Plot
After commercial artist Gilda Farrell (Miriam Hopkins) meets aspiring playwright Thomas Chambers (Fredric March) and artist George Curtis (Gary Cooper) on a train, the three of them hit it off with each other very well. Thomas and George are best friends and live together, working on their respective art forms. Unbeknownst to each other, they each start having an affair with Gilda. When they realize what’s been going on, Gilda announces that she can’t decide between the two men, so she’d rather serve as a platonic muse to both of them. However, nobody follows through with the “platonic” part of their arrangement.
With Gilda’s help, Tom’s play is produced and becomes a big hit. But with so much of Tom’s attentions on his play, George and Gilda have time to pursue their affair, which inspires him to become a successful artist. It isn’t long before Tom and George realize that Gilda has continued having affairs with both of them, there is some initial anger, but before anything else can happen, Gilda leaves both of them to marry her dull boss Max Plunkett (Edward Everett Horton).

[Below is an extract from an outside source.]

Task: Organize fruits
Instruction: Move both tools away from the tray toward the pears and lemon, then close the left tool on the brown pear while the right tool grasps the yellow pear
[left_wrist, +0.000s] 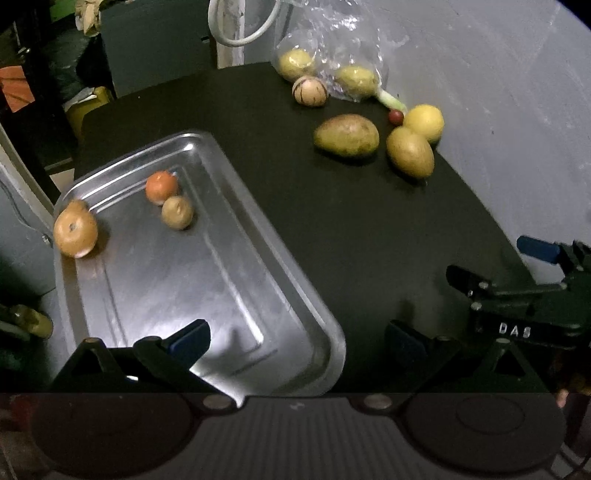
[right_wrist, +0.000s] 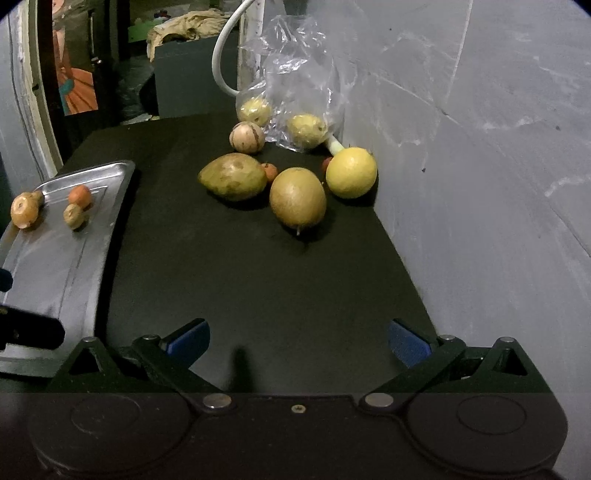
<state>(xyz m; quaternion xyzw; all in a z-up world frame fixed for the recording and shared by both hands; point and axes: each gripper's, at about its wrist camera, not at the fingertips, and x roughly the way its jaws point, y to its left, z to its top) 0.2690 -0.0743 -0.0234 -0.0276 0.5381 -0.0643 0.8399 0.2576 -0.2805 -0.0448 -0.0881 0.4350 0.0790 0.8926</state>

Not long after her marriage to Max, Tom and George pay a visit to Gilda and find her deeply bored with her new role in life. Being Max’s wife is positively mind-numbing to her and she misses the days of having affairs with both George and Tom.
My Thoughts
Ernst Lubitsch was responsible for directing many great pre-codes, but Design for Living is the most risqué of them all. It’s a perfectly witty, stylish, sophisticated cinematic concoction that certainly would have left conservative types clutching their pearls. And who can blame Gilda for being forced to choose between men played by Gary Cooper and Fredric March? I love this movie.
The Definitive Pre-Code Moment
Basically, the entire movie is one big pre-code moment.

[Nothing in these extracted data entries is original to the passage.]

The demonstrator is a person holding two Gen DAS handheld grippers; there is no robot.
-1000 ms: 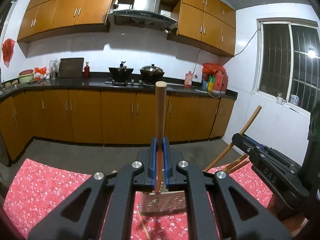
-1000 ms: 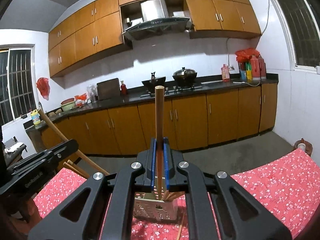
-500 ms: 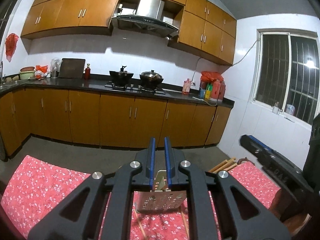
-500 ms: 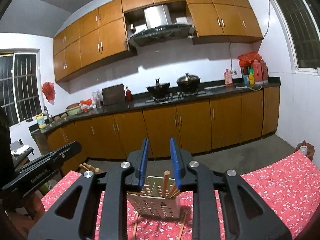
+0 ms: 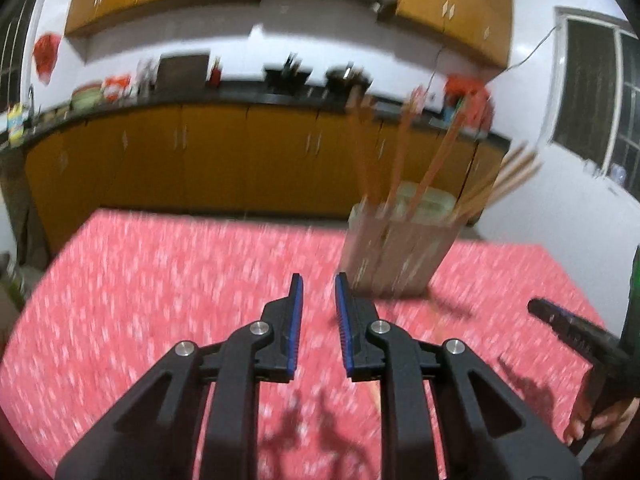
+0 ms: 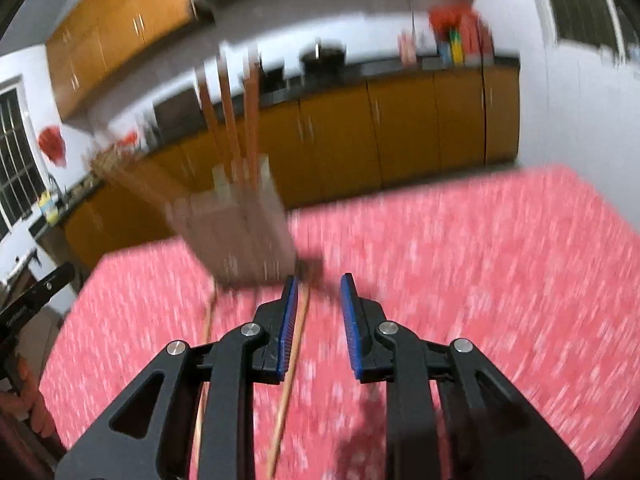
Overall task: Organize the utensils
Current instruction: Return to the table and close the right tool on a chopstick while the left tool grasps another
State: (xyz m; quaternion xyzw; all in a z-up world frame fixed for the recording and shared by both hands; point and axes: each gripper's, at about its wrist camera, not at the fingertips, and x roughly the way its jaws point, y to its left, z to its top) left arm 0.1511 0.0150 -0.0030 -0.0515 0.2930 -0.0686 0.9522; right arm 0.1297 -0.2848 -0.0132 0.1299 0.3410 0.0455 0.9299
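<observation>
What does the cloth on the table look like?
The tablecloth is red-pink with small white specks, blurred here; it shows best in the right wrist view.

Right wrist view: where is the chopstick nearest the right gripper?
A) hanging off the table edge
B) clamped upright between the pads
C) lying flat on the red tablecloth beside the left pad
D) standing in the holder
C: the chopstick lies on the red tablecloth, and the right gripper is open with nothing clamped.
</observation>
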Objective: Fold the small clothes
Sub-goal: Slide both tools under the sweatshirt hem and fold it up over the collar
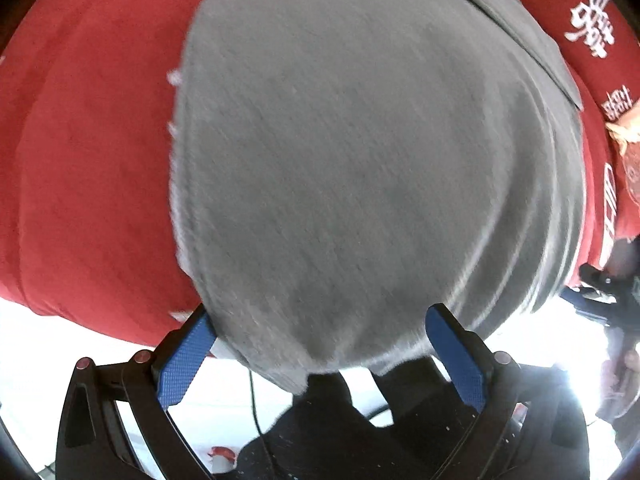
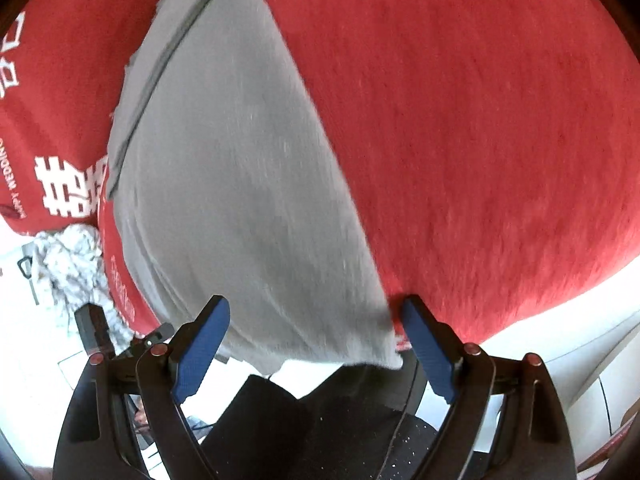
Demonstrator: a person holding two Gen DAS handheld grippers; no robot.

Why It’s an Essential Pre-Code
When a movie’s entire plot is hinges around ideas that would have been very strictly forbidden just a year later, that automatically earns it a spot pretty high on any list of essential pre-codes. In a lot of other pre-codes, objectionable scenes might have been removed as deemed necessary by local censors. That couldn’t happen with Design for Living since its shock factor is built into the story. A movie ending with three people deciding a three-way relationship is right for them, especially when one of them is openly rejecting a traditional marriage in favor of this three-way relationship, would still be pretty eyebrow raising by today’s standards.